Figure énigmatique que celle de Joseph le charpentier, dont les Ecritures n’ont retenu aucune parole. Il traverse la vie sans rien dire et disparaît sans qu’on le sache. Une personnalité discrète et nuancée, qui semble s’estomper devant Marie. Cependant, cette présence silencieuse et effacée laisse transparaître, parfois dans les blancs du texte, un rôle essentiel dans l’existence de celui qu’il est convenu d’appeler son fils adoptif. A tel point qu’il n’est pas exagéré de se demander si la part d’humanité qui émane de Jésus eût été la même si Joseph n’avait pas été là comme il l’a été. Le portrait qu’en tracent les évangiles fait nous interroger sur le vrai sens de la paternité.
Les évangiles n’évoquent Joseph que de manière furtive pendant le ministère de Jésus, et toujours dans un contexte qui ne le valorise pas ; Ainsi dans les synoptiques[1], sa figure n’apparait-elle que pour situer Jésus – le fils du charpentier ou le fils de Joseph – lorsqu’il est rejeté par les gens de sa patrie à Nazareth et où il ne fit pas beaucoup de miracles parce qu’ils ne croyaient pas. De même chez Jean[2], il n’est cité qu’à un seul endroit, lorsque Philippe présente Jésus – le fils de Joseph de Nazareth – à son frère Nathanaël, ce qui lui vaut une réplique dubitative – De Nazareth, peut-il sortir quelque chose de bon ? L’association de la filiation humaine de Jésus à des situations non gratifiantes vient souligner qu’il ne se réalisera que par sa filiation divine, qui seule importe aux yeux des évangélistes.
Joseph apparaît cependant comme celui qui introduit Jésus dans la lignée davidique. Il est ainsi reconnu comme appartenant à la descendance du roi David.[3] Les généalogies de Jésus[4], bien que poursuivant des visées différentes, le mentionnent clairement. Mais là aussi, il s’agit moins de montrer la paternité de Joseph que d’inscrire Jésus dans une transmission linéaire l’enracinant dans l’histoire sainte du peuple d’Israël, dans un engendrement qui prend sa source en Dieu et le fait participer à l’œuvre de création.
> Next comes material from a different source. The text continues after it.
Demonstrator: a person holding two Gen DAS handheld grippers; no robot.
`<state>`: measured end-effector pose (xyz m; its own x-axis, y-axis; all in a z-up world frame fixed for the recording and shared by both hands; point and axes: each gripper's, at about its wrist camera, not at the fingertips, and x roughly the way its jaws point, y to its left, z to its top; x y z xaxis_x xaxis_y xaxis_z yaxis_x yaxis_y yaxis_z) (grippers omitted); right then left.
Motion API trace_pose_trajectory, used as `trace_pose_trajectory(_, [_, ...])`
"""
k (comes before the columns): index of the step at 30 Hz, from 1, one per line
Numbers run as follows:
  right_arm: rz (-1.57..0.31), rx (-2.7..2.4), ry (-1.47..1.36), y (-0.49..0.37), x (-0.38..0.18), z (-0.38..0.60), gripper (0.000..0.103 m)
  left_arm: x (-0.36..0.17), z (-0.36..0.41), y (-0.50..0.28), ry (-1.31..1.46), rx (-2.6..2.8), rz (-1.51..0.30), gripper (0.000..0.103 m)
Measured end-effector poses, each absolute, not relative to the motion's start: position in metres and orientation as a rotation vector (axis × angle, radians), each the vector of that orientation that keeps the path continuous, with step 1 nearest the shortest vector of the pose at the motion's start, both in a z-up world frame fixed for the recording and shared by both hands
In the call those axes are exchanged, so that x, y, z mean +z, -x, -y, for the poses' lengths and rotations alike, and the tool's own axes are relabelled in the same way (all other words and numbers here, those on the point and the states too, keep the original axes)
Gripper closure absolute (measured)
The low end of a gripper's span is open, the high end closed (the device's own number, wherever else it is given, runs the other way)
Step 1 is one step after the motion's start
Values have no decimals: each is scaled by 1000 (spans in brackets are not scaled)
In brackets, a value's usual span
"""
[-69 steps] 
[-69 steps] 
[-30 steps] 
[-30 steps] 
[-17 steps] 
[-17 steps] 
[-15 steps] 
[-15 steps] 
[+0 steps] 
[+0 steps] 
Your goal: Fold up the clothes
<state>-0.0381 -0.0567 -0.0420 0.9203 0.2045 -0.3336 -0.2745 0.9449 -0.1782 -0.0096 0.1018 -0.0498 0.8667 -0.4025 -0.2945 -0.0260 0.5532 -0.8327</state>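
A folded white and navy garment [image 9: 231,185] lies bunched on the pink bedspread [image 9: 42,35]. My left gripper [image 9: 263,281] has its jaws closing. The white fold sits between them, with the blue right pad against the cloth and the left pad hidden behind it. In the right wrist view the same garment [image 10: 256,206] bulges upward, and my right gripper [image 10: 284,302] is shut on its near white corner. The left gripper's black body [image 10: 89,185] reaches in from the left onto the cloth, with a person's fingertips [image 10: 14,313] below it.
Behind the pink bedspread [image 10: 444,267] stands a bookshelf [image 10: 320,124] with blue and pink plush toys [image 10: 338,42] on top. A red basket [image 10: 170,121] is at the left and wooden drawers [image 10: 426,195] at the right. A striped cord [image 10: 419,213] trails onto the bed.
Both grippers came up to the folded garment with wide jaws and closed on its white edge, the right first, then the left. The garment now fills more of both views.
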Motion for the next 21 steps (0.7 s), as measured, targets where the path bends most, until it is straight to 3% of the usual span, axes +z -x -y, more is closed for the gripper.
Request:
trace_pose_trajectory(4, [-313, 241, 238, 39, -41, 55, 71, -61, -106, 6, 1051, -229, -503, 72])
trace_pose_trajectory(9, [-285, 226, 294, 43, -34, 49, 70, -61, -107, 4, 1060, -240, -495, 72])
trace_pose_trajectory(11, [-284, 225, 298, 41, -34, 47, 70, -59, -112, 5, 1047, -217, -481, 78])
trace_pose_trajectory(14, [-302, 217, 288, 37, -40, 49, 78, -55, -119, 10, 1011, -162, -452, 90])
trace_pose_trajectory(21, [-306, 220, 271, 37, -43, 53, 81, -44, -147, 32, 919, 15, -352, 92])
La personne de Joseph n’intervient que dans les évangiles de l’enfance de Jésus.[5] Chez l’évangéliste Luc, elle n’apparaît qu’en filigrane, ou en sorte de faire-valoir de Marie. Une présence discrète, qui s’efface sans cesse pour mettre en évidence le fiat de la mère et surtout la filiation divine de l’enfant. Marie est accordée en mariage à un homme appelé Joseph, de la famille de David.[6] Le couple habite à Nazareth, en Galilée, et se rend à Bethléem, ville de David en Judée, au recensement de la population.[7] Joseph est auprès de Marie à l’accouchement et à la visite des bergers.[8] Mais ce n’est pas lui qui donne le nom à l’enfant : On l’appela du nom de Jésus, comme l’ange l’avait appelé avant sa conception.[9] Par conséquent, selon la mentalité sémite, Joseph n’est pas le père, mais bien Dieu, qui donne le nom.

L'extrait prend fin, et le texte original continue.